# WORK TO COMPLETE:
Set out exactly every line of the entries below, starting at the line that holds "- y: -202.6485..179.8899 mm" and stopping after the line that holds "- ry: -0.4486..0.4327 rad".

# Stored data entries:
______

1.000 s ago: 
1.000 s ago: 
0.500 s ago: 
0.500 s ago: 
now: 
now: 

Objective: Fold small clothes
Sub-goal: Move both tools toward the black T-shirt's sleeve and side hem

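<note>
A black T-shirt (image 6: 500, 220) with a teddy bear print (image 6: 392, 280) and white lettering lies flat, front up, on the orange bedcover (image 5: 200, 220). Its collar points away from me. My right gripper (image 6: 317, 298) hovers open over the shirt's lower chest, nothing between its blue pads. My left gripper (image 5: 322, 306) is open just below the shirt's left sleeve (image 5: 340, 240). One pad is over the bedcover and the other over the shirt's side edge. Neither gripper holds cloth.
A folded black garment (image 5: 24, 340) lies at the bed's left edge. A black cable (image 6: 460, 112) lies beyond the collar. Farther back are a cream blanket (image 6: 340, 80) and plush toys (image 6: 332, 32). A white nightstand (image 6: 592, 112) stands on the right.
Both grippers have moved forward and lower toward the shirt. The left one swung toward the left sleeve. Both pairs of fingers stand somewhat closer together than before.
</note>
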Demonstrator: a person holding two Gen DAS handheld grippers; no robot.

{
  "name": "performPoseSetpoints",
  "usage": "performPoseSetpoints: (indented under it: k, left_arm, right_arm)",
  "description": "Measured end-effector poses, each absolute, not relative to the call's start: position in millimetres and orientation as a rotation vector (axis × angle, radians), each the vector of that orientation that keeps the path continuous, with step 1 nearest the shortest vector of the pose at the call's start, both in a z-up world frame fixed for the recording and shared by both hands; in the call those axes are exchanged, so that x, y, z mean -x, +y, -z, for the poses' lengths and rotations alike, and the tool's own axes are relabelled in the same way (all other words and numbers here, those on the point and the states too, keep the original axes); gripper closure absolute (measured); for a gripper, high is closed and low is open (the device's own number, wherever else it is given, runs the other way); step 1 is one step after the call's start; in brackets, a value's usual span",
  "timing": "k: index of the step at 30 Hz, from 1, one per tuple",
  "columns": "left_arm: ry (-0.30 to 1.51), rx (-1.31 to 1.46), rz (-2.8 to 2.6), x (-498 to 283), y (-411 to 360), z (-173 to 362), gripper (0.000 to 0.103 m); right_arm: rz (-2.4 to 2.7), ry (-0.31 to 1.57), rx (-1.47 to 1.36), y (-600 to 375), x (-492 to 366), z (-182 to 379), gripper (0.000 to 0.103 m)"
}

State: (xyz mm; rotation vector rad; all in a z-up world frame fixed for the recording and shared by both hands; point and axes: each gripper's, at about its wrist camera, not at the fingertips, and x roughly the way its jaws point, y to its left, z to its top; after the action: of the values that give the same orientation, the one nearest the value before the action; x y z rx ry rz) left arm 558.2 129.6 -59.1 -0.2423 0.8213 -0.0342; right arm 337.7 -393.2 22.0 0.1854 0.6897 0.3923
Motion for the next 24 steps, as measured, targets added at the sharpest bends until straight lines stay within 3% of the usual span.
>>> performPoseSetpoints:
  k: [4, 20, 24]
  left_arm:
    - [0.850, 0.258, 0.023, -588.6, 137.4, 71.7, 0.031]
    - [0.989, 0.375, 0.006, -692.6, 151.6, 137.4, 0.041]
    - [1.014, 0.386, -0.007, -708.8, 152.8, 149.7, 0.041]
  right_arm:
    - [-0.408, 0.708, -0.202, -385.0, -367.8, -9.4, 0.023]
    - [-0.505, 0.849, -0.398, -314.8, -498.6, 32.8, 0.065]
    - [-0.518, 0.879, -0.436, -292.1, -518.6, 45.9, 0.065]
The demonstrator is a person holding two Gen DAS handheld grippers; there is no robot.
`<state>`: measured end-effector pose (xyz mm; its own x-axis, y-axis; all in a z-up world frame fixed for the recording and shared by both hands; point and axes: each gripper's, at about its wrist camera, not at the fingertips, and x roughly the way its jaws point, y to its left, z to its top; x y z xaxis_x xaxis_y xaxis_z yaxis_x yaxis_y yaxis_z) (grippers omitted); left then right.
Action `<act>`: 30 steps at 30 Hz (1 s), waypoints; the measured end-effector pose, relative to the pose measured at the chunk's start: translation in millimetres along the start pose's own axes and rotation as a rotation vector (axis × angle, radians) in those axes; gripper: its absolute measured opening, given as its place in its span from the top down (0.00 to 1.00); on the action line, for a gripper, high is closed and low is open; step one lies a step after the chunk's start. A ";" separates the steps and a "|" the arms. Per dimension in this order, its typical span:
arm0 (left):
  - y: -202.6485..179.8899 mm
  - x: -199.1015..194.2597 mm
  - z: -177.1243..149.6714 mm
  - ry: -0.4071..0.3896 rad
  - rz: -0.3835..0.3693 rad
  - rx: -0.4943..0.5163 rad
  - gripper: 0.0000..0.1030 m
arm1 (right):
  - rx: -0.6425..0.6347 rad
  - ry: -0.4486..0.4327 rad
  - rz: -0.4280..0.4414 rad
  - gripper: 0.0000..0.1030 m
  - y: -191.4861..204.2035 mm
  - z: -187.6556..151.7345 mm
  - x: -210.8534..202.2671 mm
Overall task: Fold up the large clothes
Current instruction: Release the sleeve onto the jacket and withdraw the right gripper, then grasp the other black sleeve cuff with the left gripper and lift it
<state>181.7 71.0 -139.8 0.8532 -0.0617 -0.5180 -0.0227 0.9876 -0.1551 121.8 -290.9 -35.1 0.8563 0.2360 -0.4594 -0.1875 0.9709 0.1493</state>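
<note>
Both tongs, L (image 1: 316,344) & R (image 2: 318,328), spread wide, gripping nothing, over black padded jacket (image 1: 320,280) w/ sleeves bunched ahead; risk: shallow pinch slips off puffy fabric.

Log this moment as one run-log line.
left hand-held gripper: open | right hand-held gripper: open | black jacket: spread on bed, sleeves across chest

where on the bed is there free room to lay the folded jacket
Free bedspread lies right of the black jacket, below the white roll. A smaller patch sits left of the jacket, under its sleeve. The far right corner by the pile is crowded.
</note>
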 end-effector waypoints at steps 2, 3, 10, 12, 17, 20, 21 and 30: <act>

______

# ANSWER:
  - y: -202.6485..179.8899 mm
  - x: -199.1015..194.2597 mm
  - z: -177.1243..149.6714 mm
  - ry: -0.4071..0.3896 rad
  - rz: -0.3835..0.3693 rad
  - rx: -0.4943..0.5163 rad
  - gripper: 0.0000..0.1030 m
arm1 (right):
  - rx: -0.6425..0.6347 rad
  - ry: -0.4486..0.4327 rad

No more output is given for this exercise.